◆ What you will do ◆
What lines of the data below hold the string "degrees"? Copy each one.

◆ Data shown ◆

────────────────────

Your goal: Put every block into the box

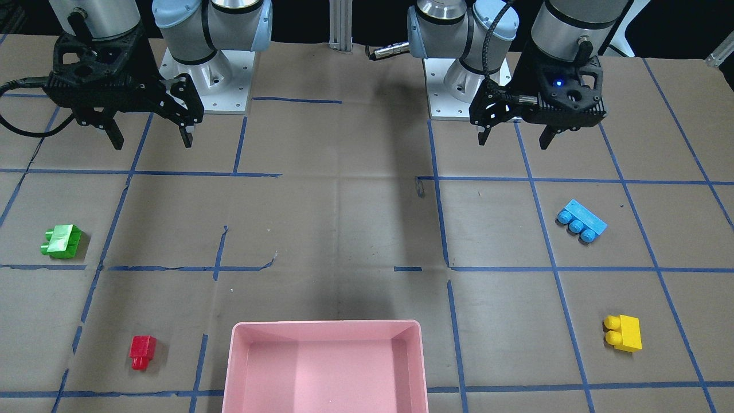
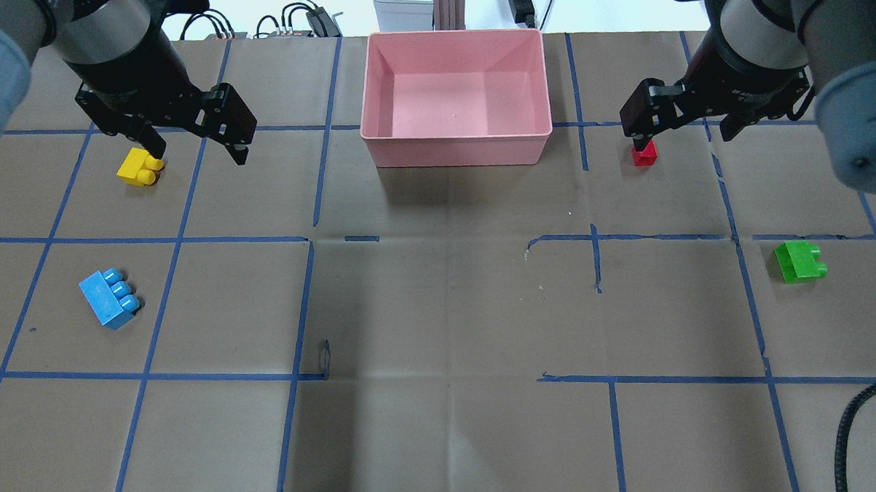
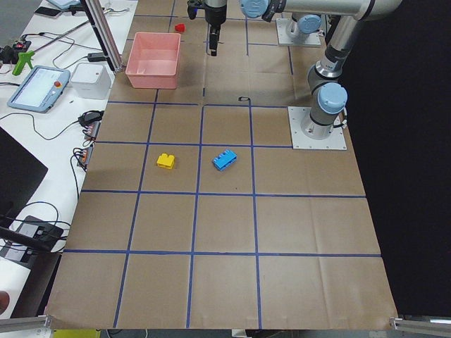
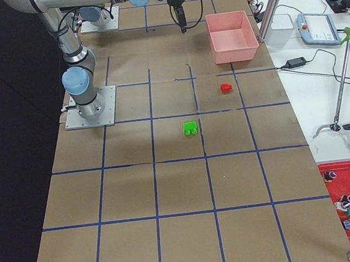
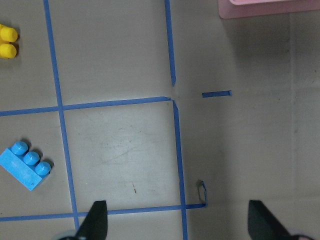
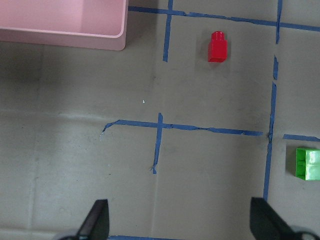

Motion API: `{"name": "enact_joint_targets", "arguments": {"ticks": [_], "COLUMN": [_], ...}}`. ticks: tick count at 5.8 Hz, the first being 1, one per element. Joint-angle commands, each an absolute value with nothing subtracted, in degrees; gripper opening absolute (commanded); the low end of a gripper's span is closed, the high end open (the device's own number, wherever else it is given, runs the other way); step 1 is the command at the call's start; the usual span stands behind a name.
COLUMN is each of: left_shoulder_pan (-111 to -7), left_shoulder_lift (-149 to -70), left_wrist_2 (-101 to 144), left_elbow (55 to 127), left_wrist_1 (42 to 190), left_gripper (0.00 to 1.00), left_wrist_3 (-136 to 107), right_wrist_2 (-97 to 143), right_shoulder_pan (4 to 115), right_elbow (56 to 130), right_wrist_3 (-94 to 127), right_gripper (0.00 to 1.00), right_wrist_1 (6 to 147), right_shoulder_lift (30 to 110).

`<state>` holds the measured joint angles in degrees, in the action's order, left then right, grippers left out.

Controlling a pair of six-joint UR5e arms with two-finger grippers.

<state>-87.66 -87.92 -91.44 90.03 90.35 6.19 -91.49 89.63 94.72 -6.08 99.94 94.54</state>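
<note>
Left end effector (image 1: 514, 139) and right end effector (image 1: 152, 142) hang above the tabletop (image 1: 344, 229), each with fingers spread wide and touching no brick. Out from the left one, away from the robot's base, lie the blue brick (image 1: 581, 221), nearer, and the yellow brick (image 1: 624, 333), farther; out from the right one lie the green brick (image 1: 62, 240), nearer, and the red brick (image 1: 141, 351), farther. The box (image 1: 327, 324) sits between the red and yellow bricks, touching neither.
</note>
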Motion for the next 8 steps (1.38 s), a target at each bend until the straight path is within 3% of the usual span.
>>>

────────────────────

◆ Response to the exercise ◆
Motion API: `{"name": "enact_joint_targets", "arguments": {"ticks": [_], "COLUMN": [_], ...}}`. ticks: tick count at 5.8 Hz, the first being 1, one per element. Joint-angle commands, each an absolute value with nothing subtracted, in degrees; gripper opening absolute (commanded); the low end of a gripper's span is closed, the high end open (the device's own number, wherever else it is given, runs the other way); step 1 is the command at the call's start; the usual span stands behind a name.
`<state>` holds the measured joint angles in degrees, in the action's order, left then right, grippers left out.

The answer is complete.